> Prompt: The reply should contain the full listing exactly as written and no pictures at all.

== Segment start ==

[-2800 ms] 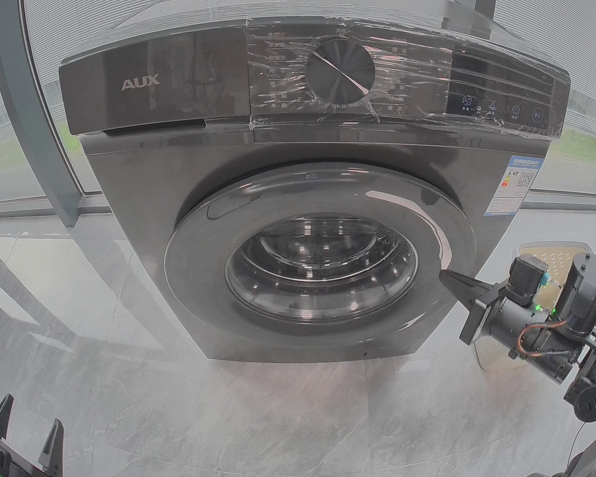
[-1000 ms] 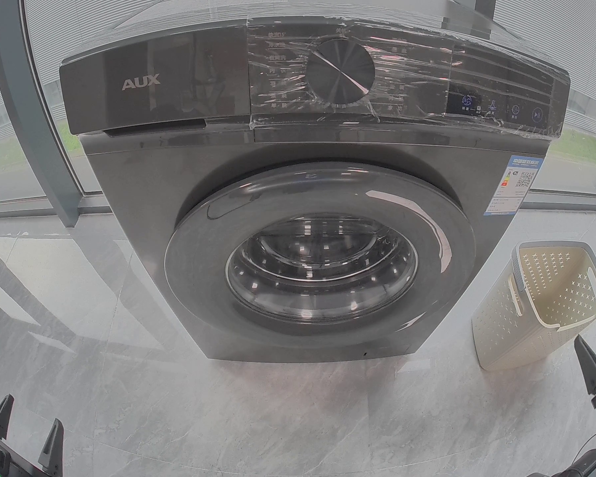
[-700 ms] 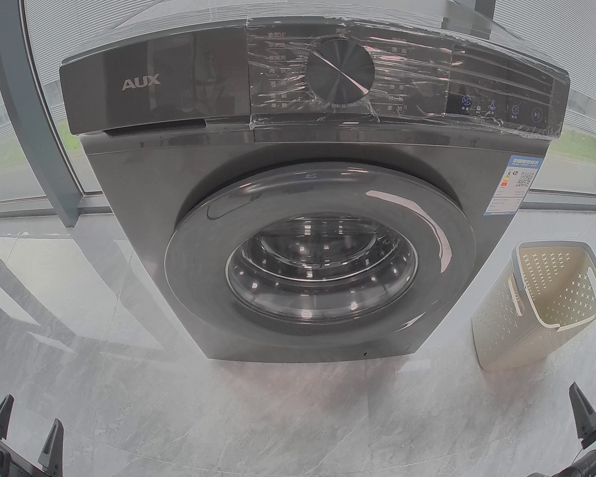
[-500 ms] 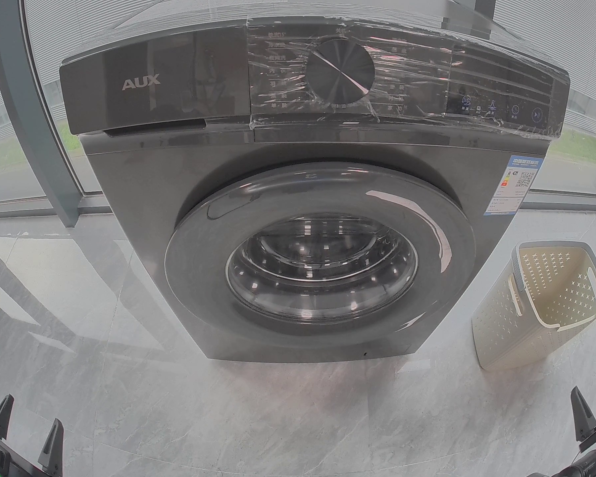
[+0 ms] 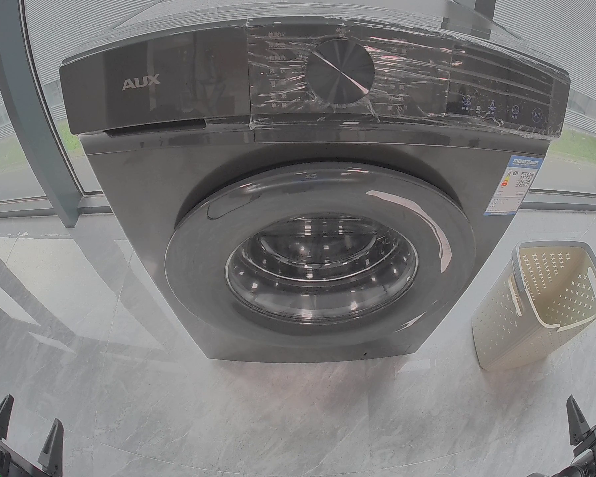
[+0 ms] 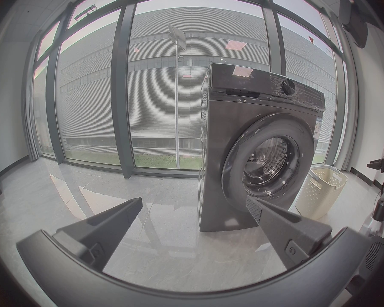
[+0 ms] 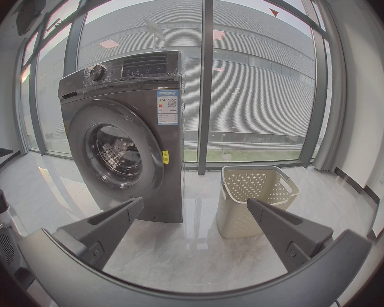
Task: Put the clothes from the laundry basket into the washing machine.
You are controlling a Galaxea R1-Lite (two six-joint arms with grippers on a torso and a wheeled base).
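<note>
Both arms sit low and wide, the left gripper [image 5: 32, 413] and right gripper [image 5: 591, 389] with fingers spread and empty, likely parked clear of the door [image 5: 318, 187]. It's shut on the washing machine [image 5: 146, 173]. The laundry basket [image 5: 503, 326] stands on the floor [image 5: 245, 405] just beside it, handy for the right arm. No clothes show inside.

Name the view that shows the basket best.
Head view: the basket shows whole, unblocked, its opening in sight. Right wrist view: a finger covers its lower corner. Left wrist view: small, beside the washer.
</note>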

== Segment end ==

> Written answer:
[-2800 ms] 
[-1000 ms] 
[-700 ms] 
[-500 ms] 
[+0 ms] 
[+0 ms] 
[+0 ms] 
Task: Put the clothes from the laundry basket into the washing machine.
You are controlling a Galaxea R1-Lite (two six-joint arms with grippers on a torso and a wheeled base).
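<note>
Both arms sit low and wide, the left gripper [image 5: 32, 413] and right gripper [image 5: 591, 389] with fingers spread and empty, likely parked clear of the door [image 5: 318, 187]. It's shut on the washing machine [image 5: 146, 173]. The laundry basket [image 5: 503, 326] stands on the floor [image 5: 245, 405] just beside it, handy for the right arm. No clothes show inside.

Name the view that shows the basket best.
Head view: the basket shows whole, unblocked, its opening in sight. Right wrist view: a finger covers its lower corner. Left wrist view: small, beside the washer.
</note>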

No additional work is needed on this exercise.